As for GM technology, Tony Blair should be aware that by far the most unsettling
arguments against the release of GM crops into the environment are now coming
from scientists. These scientists are arguing that the newest developments
in genetics suggest that genetic modification cannot be as straightforward
and predictable as some would have us believe.
There are many reasons for people to feel suspicious about the use of genetically
modified organisms in the environment – from the way that they might threaten
biodiversity by encouraging heavy use of pesticides, to the way that the
technology is controlled by big business, so disempowering small farmers
who become reliant on corporate products. But the most compelling dissent
comes from scientists who are suggesting that genetic modification of crops
relies on over-simplistic science.
There are the arguments of Barry Commoner, for instance, senior scientist
at the Centre for the Biology of Natural Systems at Queens College, New
York, who has said that "The biotechnology industry is based on science
that is 40 years old and conveniently devoid of more recent results, which
show that there are strong reasons to fear the potential consequences of
transferring a DNA gene between species."
Although the industry relies on a simple model of gene behaviour, that
one DNA gene leads straightforwardly to one trait even when it is moved
into different organisms, newer research suggests that gene expression is
not nearly so predictable, and that moving genes might therefore lead to
myriad unforeseen consequences.
Scientists who are exploring more complicated models of genetics also argue
that the release of genetically engineered crops before gene expression
is truly understood represents a massive, uncontrolled experiment.
In other words, fear of genetically modified organisms is not confined
to the non-scientific world.
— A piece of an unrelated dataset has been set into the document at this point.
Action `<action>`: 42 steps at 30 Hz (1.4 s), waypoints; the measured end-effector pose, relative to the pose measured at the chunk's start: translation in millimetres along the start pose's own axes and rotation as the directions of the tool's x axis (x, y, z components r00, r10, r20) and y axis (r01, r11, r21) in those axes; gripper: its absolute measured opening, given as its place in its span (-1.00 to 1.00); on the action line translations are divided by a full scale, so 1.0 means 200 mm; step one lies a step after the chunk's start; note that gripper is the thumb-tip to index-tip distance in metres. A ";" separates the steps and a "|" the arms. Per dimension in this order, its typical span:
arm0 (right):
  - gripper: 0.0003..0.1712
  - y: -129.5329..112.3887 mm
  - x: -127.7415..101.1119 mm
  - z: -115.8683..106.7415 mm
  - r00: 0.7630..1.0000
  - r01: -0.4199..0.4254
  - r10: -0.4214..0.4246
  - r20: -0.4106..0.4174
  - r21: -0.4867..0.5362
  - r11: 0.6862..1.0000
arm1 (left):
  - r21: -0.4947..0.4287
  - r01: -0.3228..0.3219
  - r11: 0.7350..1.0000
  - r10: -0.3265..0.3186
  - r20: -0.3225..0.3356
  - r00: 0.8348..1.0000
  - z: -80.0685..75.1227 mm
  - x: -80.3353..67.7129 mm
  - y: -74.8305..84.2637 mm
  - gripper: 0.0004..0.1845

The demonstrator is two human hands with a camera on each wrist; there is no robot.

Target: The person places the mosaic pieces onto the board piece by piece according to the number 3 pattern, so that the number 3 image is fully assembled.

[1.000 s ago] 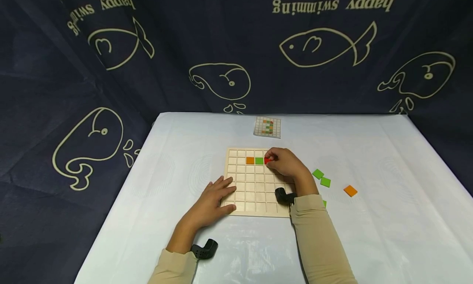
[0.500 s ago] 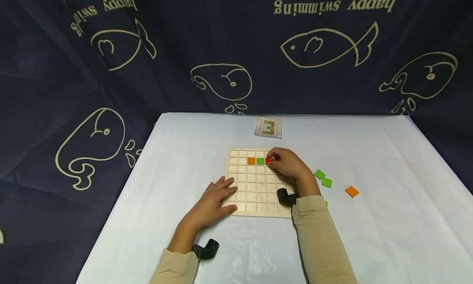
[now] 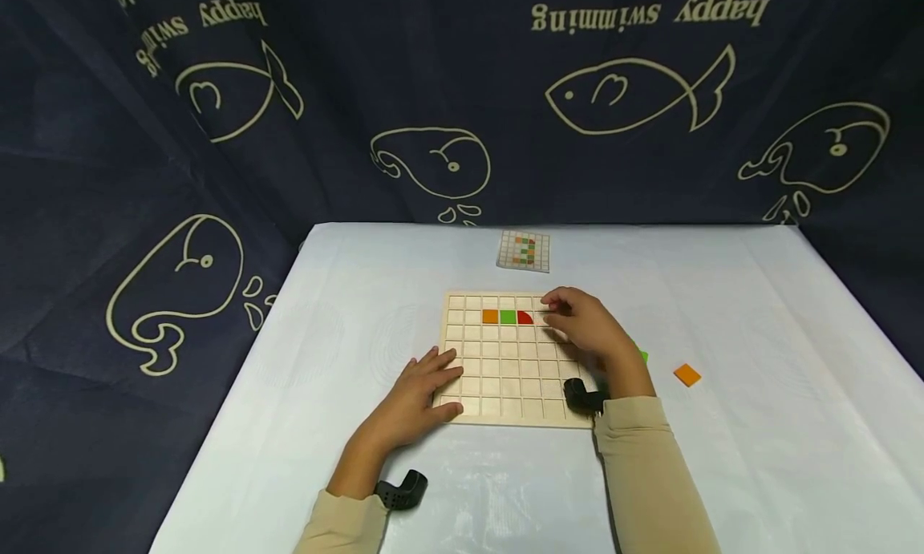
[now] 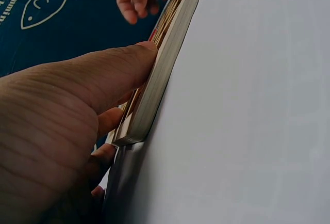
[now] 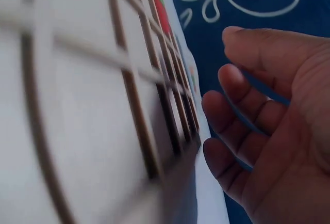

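A wooden grid board (image 3: 498, 367) lies on the white table. In its second row sit an orange square tile (image 3: 490, 317), a green square tile (image 3: 508, 317) and a red quarter-round tile (image 3: 524, 317), side by side. My left hand (image 3: 411, 395) rests on the board's left edge with spread fingers; the left wrist view shows its thumb (image 4: 118, 69) along the rim. Just right of the red tile, my right hand (image 3: 588, 321) hovers over the board's upper right part. Its fingers are loosely bent and hold nothing, as the right wrist view shows.
A small pattern card (image 3: 523, 251) with a coloured grid lies behind the board. To the right are an orange tile (image 3: 687, 374) and a green tile (image 3: 645, 356), the latter partly behind the right arm. A dark printed cloth (image 3: 325, 169) hangs behind the table.
My right hand has let go of the red tile and moved right, leaving it in its cell. The right forearm now covers most of the loose green tiles. My left hand stays put.
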State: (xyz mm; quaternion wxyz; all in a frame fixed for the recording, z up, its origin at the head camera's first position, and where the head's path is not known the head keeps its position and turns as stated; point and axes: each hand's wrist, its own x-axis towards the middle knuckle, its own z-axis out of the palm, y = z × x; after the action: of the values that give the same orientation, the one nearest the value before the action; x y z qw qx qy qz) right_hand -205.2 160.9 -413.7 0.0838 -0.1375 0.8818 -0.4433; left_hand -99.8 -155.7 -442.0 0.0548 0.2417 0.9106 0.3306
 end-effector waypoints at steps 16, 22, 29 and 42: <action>-0.61 0.13 -0.25 -0.22 0.991 -0.108 0.098 -0.095 -0.110 0.988 | -0.003 -0.023 1.000 0.022 -0.016 1.000 0.00 0.00 -0.01 -0.40; -0.59 0.17 -0.32 -0.26 0.985 -0.132 0.117 -0.124 -0.125 0.983 | -0.003 -0.030 1.000 0.030 -0.016 0.999 0.01 0.00 -0.01 -0.40; -0.53 0.22 -0.38 -0.27 0.983 -0.167 0.154 -0.102 -0.136 0.977 | -0.003 -0.036 0.999 0.036 -0.015 0.999 0.00 0.00 0.00 -0.41; -0.51 0.28 -0.39 -0.25 0.979 -0.192 0.181 -0.096 -0.122 0.974 | -0.003 -0.037 0.999 0.037 -0.012 0.999 0.00 0.00 0.00 -0.41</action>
State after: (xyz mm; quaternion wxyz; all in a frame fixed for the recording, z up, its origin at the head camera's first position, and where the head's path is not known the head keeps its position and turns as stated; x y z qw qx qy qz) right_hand -155.2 255.3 -427.1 0.0785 -0.0405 0.9208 -0.3799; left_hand -99.5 -155.4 -441.9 0.0437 0.2563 0.9057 0.3347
In fact, a statement first drawn up by the
Institute of Science in Society three years ago, which calls for a moratorium
on the environmental release of genetically modified crops, has now been
signed by over 450 scientists from over 50 different countries.
Of course, an awful lot of ordinary people who feel they are against genetic
modification have little interest in following any scientific arguments,
and are merely swayed by a vague sense of alarm, summed up in the word "Frankenfoods".
Even those of us who do try to follow them will not feel equipped to make
any judgement about which scientists are right, and which are wrong. All
that we can do is to take note of the fact that the scientists are not speaking
with one voice, and that arguments against putting genetically modified
organisms into the environment are now being made by respected scientists.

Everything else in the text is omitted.